--- The input Enclosed Below ---

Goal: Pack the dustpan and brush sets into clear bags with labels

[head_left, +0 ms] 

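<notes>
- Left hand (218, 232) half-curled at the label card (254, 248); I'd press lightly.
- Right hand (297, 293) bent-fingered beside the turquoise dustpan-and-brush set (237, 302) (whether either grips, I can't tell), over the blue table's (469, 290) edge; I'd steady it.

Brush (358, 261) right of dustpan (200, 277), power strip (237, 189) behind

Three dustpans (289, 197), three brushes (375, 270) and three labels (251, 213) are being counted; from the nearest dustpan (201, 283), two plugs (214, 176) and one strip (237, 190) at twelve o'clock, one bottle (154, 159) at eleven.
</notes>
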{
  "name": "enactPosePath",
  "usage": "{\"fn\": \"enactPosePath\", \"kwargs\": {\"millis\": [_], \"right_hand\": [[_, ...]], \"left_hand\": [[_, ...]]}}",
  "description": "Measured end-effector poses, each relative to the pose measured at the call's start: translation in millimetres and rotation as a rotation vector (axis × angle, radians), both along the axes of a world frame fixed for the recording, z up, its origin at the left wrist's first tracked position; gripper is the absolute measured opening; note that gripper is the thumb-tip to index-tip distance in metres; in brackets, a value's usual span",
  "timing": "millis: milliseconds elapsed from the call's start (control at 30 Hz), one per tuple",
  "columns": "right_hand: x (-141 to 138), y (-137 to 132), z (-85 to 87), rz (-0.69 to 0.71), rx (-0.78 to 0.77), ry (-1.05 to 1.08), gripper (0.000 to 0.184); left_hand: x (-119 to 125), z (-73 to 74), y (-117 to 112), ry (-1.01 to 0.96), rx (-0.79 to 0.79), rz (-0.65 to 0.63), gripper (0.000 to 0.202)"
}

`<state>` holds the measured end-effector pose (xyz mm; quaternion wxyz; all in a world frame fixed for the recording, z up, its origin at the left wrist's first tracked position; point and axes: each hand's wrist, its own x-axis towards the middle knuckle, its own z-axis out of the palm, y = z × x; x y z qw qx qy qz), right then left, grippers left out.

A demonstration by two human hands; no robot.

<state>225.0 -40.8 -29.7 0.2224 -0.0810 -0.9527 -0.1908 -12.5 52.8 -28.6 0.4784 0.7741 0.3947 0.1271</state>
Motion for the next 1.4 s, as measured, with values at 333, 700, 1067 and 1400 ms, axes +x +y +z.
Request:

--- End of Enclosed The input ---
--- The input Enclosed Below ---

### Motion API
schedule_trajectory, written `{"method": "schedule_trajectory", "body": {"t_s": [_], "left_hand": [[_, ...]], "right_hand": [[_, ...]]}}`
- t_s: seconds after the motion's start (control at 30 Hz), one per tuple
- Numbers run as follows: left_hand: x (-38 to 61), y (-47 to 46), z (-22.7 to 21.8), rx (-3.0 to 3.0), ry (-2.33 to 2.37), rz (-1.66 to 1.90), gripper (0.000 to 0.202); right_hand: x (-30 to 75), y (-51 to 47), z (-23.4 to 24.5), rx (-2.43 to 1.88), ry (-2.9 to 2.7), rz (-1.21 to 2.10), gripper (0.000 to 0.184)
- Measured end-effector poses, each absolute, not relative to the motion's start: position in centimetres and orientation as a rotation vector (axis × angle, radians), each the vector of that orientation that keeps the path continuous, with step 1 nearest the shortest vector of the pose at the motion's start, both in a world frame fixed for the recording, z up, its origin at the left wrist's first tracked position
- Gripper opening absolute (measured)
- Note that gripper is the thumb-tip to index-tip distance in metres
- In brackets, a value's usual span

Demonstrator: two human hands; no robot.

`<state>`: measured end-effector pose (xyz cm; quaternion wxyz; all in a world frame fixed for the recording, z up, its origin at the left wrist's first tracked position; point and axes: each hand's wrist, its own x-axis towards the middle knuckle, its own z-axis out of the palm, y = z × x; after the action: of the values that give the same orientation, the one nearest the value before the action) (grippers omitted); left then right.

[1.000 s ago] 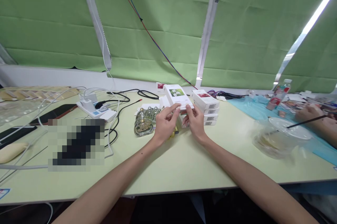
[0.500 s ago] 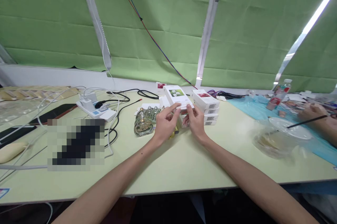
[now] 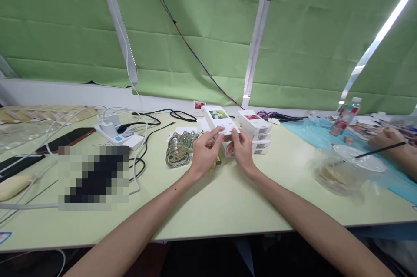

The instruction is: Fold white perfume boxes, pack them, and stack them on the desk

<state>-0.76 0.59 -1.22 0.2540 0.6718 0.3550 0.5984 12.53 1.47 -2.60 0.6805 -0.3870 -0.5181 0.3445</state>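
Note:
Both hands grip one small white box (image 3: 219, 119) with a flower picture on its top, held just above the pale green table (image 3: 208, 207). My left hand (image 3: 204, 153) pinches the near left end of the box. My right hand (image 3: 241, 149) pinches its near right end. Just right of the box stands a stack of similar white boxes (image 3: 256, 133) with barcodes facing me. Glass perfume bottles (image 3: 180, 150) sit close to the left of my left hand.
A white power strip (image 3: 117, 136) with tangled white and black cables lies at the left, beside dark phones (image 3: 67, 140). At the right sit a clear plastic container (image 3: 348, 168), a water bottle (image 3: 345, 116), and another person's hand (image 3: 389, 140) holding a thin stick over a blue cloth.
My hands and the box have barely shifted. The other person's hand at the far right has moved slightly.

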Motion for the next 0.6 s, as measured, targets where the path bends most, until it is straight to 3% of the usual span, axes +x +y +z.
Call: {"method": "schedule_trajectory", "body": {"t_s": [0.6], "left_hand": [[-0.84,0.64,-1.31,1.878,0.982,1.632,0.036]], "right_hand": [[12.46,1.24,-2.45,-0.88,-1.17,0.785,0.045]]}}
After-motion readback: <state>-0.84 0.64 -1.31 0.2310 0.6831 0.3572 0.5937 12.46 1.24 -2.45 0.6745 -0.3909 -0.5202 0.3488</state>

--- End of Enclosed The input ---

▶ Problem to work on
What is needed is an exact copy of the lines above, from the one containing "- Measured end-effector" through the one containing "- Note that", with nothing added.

▶ Exercise answer
- Measured end-effector poses, each absolute, not relative to the motion's start: position in centimetres and orientation as a rotation vector (axis × angle, radians), each the vector of that orientation that keeps the path continuous, with step 1 nearest the shortest vector of the pose at the motion's start, both in a world frame fixed for the recording, z up, its origin at the left wrist's first tracked position
- Gripper opening absolute (measured)
- Note that gripper is the thumb-tip to index-tip distance in metres

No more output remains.